A termoelétrica é na periferia, mas o cheiro de enxofre sai da Praça dos Três Poderes -Destruição de uma Escola do Campo para instalação de Termoelétrica em Samambaia
- Ian Coêlho
- 6 de abr.
- 3 min de leitura
Destruir uma Escola do Campo, com cerca de 500 alunos, para instalar uma usina termelétrica é um ato simbólico que expõe como funciona o Estado brasileiro desde sua fundação: a serviço de interesses privados e em detrimento da classe trabalhadora e de suas condições básicas de vida. A Escola do Campo Guariroba, localizada na região de Samambaia, já foi removida uma vez para dar lugar a um aterro sanitário. Agora, novamente ameaçada pela construção da Usina Termelétrica (UTE) Brasília, ela representa não apenas uma instituição educacional, mas também a esperança, as crianças, os jovens e as comunidades vulneráveis que têm suas vidas subordinadas aos interesses econômicos do capital desde 1500.
Enquanto lutamos por tarifa zero e por um transporte público de qualidade, rápido e eficiente — porque defendemos o direito de ir e vir em sua materialidade, e porque sabemos que essa é também a melhor solução para reduzir a poluição nas cidades —, os assentamentos rurais têm feito um trabalho incansável de restauração dos biomas, literalmente plantando água, ao recuperar a mata ao redor das bacias hidrográficas, como ocorre na Bacia do Descoberto, aqui em Brasília. Enquanto lutamos para salvar o Rio Melchior — e dar nome aos bois que poluem nossas águas, cobrar, punir e restaurar —, estamos também comprometidos com a energia solar descentralizada, como instrumento de geração de renda para quem precisa e de promoção de uma verdadeira transição energética justa. Mas os interesses do governo federal, em conluio com o governador Ibaneis, implementam projetos que socializam os prejuízos, nos sufocando na fumaça tóxica, e privatizam os lucros.
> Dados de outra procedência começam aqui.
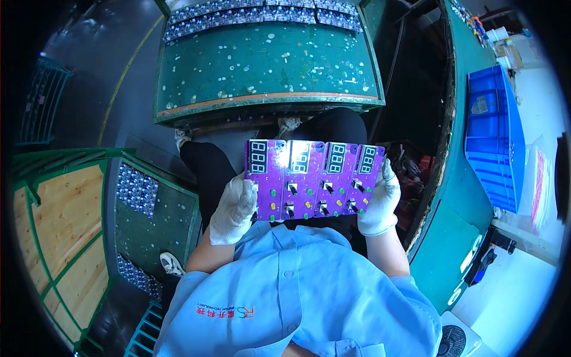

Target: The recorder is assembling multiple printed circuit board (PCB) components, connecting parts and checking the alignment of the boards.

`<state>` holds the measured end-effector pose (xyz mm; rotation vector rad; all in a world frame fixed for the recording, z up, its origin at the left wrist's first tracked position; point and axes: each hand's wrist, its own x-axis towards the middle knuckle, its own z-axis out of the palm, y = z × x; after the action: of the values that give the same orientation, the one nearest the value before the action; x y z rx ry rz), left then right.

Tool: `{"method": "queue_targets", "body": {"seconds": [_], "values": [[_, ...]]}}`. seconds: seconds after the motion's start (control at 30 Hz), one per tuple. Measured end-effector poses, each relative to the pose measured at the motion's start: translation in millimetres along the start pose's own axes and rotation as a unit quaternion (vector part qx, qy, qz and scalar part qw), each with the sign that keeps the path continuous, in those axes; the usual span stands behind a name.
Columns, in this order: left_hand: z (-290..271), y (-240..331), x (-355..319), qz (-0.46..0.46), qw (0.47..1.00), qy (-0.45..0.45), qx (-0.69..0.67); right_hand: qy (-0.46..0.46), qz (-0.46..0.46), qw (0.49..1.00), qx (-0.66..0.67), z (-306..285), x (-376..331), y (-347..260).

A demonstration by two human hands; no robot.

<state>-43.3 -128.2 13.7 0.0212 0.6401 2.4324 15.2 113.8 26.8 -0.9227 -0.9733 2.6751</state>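
Hands in white knit gloves hold a purple rectangular circuit-board panel (313, 179) at the centre of the frame, above the person's lap. The panel is made of four board sections side by side, each with a white numeric display near its top edge, small black switches lower down, and green and yellow dots. A bright glare falls on the second display from the left.

The left hand (235, 209) grips the panel's left edge, its fingers curled around behind the board and the thumb lying on the front face near the lower left corner. The right hand (380, 202) clasps the right edge in the same way, fingers wrapped behind and the thumb pressed on the front. Both hands are closed on the panel, which is held nearly flat and facing the camera.

Below the panel, at the lower centre of the frame, is the person's light blue work shirt (297, 291). A worn green workbench (267, 65) fills the upper centre, with rows of more purple boards (262, 12) along its far edge. At the right of the frame lies a blue plastic crate (493, 143). At the left, a wooden-topped green frame (59, 232) stands beside a green tray of small boards (137, 190).
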Motion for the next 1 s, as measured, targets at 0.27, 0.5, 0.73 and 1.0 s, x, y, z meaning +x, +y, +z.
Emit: {"method": "queue_targets", "body": {"seconds": [0.27, 0.5, 0.73, 1.0], "values": [[-36, 6, -16, 0.039, 0.955, -0.053, 0.291, -0.051, 0.031, 0.998, 0.015, 22, -7, 5], [-27, 9, -22, 0.052, 0.979, 0.077, 0.181, -0.127, 0.027, 0.991, 0.012, 30, -9, 9], [-57, 25, -25, 0.007, 0.95, 0.151, 0.272, -0.133, 0.059, 0.985, -0.089, 64, 6, 19], [-82, 61, -40, 0.081, 0.932, 0.298, 0.19, -0.131, 0.034, 0.967, -0.217, 116, 8, 64]]}}
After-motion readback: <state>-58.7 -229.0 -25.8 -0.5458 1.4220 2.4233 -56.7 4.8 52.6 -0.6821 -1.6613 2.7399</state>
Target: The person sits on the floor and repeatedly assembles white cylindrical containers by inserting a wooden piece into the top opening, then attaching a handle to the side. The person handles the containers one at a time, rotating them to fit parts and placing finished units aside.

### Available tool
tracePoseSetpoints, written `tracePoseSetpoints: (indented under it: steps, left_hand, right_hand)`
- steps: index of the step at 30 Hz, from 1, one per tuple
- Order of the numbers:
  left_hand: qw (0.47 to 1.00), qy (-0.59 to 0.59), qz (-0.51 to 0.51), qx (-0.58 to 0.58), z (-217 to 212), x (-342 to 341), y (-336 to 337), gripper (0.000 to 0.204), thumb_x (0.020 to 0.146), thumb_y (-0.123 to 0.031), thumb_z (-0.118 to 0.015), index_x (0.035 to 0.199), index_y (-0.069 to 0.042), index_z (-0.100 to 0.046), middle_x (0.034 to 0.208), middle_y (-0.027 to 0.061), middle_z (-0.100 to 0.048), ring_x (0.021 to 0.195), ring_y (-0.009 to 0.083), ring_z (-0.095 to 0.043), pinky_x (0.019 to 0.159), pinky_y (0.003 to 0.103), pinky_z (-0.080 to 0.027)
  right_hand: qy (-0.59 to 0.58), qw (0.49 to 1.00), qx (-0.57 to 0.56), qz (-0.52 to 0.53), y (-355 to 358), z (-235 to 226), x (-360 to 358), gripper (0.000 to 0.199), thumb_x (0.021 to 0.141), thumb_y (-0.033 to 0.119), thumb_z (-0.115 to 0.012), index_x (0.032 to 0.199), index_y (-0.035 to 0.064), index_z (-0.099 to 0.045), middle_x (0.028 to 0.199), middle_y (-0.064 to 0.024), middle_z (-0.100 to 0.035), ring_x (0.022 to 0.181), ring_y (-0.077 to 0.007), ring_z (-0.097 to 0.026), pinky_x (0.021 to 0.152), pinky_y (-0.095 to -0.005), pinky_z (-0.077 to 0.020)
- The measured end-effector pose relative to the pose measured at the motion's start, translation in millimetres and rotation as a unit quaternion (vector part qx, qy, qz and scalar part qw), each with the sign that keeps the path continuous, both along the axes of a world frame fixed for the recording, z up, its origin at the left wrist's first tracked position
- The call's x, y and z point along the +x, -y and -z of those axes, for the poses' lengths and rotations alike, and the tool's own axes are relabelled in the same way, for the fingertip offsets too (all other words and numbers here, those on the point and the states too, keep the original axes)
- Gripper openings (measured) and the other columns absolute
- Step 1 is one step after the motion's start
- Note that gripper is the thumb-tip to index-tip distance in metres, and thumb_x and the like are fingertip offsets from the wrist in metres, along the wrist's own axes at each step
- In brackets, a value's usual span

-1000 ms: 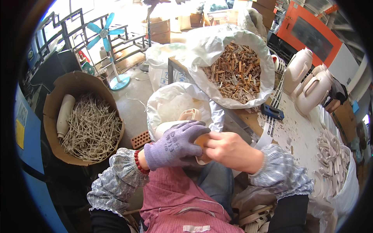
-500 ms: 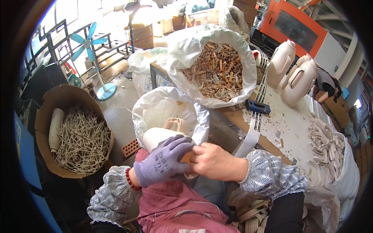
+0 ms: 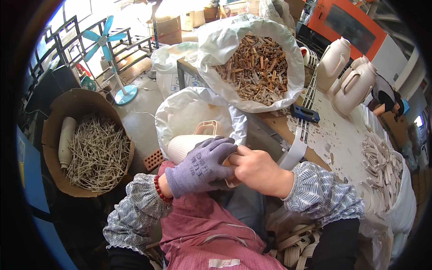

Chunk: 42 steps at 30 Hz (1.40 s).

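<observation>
A cream plastic jug casing [image 3: 182, 146] with ribbed sides and a looped handle lies tilted in front of me, over the near rim of a white-lined bag [image 3: 164, 114]. My left hand [image 3: 202, 166], in a purple-grey glove, is wrapped over the casing near its end. Bare, my right hand [image 3: 258, 171] has its fingers closed together at that same end, touching the left fingertips. Whatever the right fingers pinch is hidden behind them.
On the right-hand table [image 3: 335, 144] stand several cream jug casings [image 3: 355, 90], a blue tool [image 3: 304, 113] and a heap of cream strips [image 3: 382, 166]. A sack of brown scraps [image 3: 256, 67], a carton of thin sticks [image 3: 101, 153], a brick [image 3: 154, 160] and a fan [image 3: 103, 41] surround me.
The view has shifted slightly. Both hands remain at the casing's end; the right fingers are still closed there, and the orange patch between the hands shows less.
</observation>
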State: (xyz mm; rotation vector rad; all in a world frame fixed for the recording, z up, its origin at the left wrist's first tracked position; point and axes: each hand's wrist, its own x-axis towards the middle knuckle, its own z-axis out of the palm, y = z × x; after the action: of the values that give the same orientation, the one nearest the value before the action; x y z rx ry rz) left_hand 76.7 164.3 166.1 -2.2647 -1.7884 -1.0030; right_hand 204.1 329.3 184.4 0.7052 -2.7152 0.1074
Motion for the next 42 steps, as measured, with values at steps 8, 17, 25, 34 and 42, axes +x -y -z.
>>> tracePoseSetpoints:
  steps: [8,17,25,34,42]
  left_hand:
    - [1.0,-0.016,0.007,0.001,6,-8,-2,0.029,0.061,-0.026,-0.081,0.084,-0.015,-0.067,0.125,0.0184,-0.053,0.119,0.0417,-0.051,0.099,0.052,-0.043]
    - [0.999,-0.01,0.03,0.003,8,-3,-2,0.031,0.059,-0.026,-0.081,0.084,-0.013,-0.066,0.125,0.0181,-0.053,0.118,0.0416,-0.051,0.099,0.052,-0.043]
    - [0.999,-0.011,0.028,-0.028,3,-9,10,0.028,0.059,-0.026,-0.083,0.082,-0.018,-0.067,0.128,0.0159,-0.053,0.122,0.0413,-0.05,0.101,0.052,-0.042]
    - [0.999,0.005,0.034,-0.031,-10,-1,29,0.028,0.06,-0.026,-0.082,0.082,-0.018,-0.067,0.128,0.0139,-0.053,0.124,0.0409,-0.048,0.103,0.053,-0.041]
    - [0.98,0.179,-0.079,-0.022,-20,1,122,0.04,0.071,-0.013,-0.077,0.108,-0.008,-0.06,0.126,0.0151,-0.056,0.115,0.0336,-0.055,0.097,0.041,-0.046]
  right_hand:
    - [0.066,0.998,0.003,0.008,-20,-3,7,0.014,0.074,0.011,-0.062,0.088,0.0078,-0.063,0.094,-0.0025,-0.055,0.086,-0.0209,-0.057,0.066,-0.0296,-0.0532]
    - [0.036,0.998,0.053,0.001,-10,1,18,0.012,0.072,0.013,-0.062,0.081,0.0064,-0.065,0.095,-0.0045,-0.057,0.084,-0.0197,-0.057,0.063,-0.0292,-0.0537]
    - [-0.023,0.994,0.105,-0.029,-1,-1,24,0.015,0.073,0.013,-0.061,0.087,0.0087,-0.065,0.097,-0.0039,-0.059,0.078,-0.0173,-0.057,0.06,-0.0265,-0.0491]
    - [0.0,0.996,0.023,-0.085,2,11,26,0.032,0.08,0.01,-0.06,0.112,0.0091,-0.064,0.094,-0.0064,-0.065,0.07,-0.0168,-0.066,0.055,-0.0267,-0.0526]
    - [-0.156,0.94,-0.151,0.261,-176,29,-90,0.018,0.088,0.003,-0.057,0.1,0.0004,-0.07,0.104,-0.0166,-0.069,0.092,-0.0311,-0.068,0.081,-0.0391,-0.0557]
Querem que a fumaça que sentimos no ano passado, resultado das queimadas criminosas dos nossos biomas, seja o novo normal. Nada melhor para isso do que uma máquina de emitir fumaça, 24 horas por dia, 7 dias por semana. Essa usina termelétrica, movida a gás fóssil, não será apenas uma ameaça à saúde pública, mas também aumentará em 50% a emissão de gases de efeito estufa no Distrito Federal, agravando a crise climática num cenário em que Brasília caminha para a inabitabilidade.
Uma pequena termoelétrica equivalerá à metade das emissões anuais de todos os habitantes, setores, indústrias e comércios do Distrito Federal — sem gerar nem uma centena de empregos locais, dada a alta mecanização e especialização exigida para a operação da planta. É a expropriação dos nossos rios, biomas e saúde para enriquecer os sócios das empresas que financiam os políticos do status quo.
Carlos Seabra Suarez, um dos sócios das duas empresas interessadas no projeto — Termonorte (UTE Brasília) e TGBC (Gasoduto Brasil Central) —, foi o 15º maior doador nas eleições municipais de 2024. Nos últimos cinco anos, o empresário já desembolsou mais de dois milhões de reais para financiar candidaturas em todos os níveis da federação.
Essa situação está profundamente enraizada nas relações políticas e econômicas corruptas que permeiam o Brasil. A lei de privatização da Eletrobrás, sancionada em 2021, acrescentou a obrigatoriedade de que estados que não possuíam geração por termoelétricas passassem a tê-las até 2026. Outros “jabutis” que queriam inserir nessa lei — de incentivos ilegítimos e injustificáveis às termelétricas — foram transferidos para o projeto de lei sobre eólicas offshore, outro exemplo de greenwashing. Esses mesmos agentes são os que defendem a exploração de petróleo na Foz do Amazonas, colocando ainda mais em risco ecossistemas intocados e comunidades tradicionais.
O governo “líder climático” segue firme na falácia de que ainda é possível explorar combustíveis fósseis — e pior, o faz vendendo o nosso presente e futuro aos interesses privados internacionais, aliando-se a quem for necessário pelo caminho, como o expoente do bolsonarismo na capital, o governador Ibaneis Rocha.
O governo capitulou. A tal “melancia” — verde por fora, vermelha por dentro — apodreceu, e deu lugar ao marrom do petróleo, ao rubro do sangue indígena, ao âmbar da seiva das árvores, extraídos, expropriados e explorados em nome do lucro de poucos.
É urgente que estejamos organizados: nas ruas, nos movimentos populares, nas associações de bairros e comunidades, lutando contra esses retrocessos e construindo o poder popular — que é a única saída. É preciso ser capaz de imaginar e fazer um mundo diferente!